> _STORED DATA_
+++++

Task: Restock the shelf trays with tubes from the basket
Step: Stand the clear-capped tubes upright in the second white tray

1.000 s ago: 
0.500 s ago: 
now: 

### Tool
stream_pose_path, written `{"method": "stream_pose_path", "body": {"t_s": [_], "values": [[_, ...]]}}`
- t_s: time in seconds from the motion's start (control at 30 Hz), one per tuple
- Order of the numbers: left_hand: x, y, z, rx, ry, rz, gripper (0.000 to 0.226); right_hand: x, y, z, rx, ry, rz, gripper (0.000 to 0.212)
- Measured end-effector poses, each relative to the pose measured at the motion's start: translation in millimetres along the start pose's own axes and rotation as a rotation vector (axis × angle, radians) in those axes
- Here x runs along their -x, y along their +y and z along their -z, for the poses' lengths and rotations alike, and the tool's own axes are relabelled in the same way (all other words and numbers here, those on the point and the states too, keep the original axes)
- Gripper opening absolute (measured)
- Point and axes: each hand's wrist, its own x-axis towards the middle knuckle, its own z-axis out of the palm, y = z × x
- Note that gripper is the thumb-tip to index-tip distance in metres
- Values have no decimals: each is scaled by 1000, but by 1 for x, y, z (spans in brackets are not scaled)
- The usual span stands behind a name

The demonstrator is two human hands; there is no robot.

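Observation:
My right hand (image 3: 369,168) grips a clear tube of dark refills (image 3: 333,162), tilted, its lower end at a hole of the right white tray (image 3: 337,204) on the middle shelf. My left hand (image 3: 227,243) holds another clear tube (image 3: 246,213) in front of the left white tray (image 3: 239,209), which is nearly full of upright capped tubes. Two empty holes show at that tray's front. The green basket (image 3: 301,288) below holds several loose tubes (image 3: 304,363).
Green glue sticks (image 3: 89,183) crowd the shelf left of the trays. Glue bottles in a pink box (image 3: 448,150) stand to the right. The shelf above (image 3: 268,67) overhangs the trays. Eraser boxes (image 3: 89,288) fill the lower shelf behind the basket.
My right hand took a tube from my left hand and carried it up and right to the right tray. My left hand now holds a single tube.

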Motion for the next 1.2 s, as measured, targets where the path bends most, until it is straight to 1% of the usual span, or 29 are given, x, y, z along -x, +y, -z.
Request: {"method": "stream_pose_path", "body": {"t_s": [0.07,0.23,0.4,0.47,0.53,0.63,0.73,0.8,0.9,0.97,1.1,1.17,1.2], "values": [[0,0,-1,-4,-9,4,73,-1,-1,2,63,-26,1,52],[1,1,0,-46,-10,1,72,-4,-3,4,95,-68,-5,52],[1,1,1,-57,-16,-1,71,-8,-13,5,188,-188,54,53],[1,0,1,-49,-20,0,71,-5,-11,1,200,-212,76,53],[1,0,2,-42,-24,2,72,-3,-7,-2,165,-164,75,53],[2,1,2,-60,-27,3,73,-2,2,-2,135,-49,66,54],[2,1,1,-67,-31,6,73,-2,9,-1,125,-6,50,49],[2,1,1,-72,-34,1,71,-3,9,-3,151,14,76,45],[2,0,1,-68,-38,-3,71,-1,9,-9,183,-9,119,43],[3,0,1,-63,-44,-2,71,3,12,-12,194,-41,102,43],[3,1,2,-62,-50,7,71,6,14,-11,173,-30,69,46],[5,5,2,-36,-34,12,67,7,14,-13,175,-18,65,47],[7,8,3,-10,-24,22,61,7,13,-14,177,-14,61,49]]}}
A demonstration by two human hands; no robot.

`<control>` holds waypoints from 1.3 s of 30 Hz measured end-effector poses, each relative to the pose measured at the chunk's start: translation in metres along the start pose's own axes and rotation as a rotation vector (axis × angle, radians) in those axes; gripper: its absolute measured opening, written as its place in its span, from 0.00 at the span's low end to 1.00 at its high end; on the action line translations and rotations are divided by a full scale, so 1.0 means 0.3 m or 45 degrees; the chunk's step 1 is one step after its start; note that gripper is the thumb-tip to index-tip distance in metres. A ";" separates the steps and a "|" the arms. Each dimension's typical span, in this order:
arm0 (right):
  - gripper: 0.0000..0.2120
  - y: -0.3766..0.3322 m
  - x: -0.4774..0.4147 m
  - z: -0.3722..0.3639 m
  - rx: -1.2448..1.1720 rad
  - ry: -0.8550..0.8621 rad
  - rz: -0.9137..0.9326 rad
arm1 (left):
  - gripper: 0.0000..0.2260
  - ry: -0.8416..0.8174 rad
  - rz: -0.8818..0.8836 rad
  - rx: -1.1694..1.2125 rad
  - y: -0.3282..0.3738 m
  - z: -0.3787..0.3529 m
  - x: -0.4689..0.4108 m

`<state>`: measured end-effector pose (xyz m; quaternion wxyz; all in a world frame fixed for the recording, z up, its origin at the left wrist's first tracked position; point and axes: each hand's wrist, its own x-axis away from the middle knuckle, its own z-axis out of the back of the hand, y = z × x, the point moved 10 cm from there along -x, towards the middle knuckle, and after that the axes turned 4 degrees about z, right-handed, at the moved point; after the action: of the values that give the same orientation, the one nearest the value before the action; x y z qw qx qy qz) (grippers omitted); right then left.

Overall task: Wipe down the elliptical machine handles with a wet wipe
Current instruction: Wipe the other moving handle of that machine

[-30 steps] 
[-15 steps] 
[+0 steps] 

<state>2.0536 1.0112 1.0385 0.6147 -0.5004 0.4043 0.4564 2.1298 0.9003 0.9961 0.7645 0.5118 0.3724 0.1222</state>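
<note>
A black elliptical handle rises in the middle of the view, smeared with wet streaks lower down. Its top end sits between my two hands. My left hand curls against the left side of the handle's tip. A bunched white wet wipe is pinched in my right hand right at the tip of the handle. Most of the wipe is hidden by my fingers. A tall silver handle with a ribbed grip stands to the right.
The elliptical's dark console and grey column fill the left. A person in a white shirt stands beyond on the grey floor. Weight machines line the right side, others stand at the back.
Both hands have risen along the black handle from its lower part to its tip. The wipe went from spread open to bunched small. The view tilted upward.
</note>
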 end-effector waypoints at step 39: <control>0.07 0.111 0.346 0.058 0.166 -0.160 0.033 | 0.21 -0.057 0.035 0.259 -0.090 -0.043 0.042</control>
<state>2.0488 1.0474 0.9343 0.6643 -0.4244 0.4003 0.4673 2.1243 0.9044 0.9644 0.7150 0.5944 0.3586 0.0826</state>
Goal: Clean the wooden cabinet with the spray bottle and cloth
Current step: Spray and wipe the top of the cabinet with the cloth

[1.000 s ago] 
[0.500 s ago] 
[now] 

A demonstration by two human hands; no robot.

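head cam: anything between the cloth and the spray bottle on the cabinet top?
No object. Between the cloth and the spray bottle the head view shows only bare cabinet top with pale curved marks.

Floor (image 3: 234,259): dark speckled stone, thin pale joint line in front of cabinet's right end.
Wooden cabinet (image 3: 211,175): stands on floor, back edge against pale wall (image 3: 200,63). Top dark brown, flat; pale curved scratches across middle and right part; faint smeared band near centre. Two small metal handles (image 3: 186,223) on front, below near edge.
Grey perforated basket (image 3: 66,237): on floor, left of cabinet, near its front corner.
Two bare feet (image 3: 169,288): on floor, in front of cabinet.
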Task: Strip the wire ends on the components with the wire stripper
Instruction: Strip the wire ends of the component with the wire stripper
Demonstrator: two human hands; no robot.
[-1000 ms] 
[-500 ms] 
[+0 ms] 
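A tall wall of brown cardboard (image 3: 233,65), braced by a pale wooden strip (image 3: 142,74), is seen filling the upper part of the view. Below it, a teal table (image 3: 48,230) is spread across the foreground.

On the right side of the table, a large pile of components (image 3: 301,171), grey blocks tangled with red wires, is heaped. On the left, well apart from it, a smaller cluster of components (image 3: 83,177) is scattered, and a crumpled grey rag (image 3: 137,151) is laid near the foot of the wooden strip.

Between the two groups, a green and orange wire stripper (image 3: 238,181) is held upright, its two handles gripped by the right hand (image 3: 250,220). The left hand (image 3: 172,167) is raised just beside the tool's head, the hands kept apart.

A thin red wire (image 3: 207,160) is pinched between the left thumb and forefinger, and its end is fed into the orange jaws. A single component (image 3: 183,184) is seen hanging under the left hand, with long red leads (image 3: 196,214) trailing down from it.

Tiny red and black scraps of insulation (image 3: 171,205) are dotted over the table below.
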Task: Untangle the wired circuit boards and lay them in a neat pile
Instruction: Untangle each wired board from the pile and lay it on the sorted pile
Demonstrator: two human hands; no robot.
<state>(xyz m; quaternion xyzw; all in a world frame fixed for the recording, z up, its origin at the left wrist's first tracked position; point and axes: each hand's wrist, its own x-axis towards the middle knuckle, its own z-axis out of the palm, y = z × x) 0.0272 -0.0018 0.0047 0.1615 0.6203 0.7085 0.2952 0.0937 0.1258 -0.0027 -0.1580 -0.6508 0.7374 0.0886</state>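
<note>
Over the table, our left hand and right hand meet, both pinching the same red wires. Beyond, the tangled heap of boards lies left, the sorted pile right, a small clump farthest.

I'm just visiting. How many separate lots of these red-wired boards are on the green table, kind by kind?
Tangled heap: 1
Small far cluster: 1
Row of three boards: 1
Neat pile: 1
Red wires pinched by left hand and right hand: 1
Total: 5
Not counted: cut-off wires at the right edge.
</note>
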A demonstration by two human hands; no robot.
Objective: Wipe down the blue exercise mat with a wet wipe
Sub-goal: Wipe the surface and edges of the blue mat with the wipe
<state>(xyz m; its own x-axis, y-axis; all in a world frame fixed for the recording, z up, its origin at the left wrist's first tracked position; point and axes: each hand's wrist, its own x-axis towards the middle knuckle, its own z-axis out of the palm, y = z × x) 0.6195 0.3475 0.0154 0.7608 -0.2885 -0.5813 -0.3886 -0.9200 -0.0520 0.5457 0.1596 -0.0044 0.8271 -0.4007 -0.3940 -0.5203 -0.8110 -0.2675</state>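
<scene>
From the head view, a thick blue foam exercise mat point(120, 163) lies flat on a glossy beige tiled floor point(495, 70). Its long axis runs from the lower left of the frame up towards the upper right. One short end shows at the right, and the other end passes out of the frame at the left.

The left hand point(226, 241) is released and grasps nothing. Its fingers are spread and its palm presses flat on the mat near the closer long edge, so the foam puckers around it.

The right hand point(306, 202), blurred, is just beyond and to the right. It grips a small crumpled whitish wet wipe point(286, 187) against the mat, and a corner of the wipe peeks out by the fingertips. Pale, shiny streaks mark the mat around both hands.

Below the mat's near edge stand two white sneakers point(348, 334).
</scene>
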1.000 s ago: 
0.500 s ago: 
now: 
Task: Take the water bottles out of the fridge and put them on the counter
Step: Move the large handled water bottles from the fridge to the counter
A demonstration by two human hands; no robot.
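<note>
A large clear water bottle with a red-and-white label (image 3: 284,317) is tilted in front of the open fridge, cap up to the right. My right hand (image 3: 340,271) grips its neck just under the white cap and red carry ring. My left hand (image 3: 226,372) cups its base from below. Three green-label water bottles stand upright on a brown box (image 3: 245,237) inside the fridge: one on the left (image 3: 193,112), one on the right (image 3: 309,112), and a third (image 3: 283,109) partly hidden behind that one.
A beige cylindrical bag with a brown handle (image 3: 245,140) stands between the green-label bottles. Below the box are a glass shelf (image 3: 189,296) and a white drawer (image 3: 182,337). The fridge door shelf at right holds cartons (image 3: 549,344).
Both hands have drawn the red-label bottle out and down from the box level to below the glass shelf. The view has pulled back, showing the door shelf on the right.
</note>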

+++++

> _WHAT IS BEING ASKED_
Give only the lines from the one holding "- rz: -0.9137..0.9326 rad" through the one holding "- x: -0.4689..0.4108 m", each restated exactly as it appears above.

> _ANSWER AREA_
  - rz: -0.9137..0.9326 rad
arm1 (left):
  - gripper: 0.0000..0.2260
  - ry: -0.8416..0.8174 rad
  - rz: -0.8818..0.8836 rad
  - rx: -1.1694..1.2125 rad
  - y: -0.3282..0.3738 m
  - z: -0.3787..0.3529 m
  - x: -0.4689..0.4108 m

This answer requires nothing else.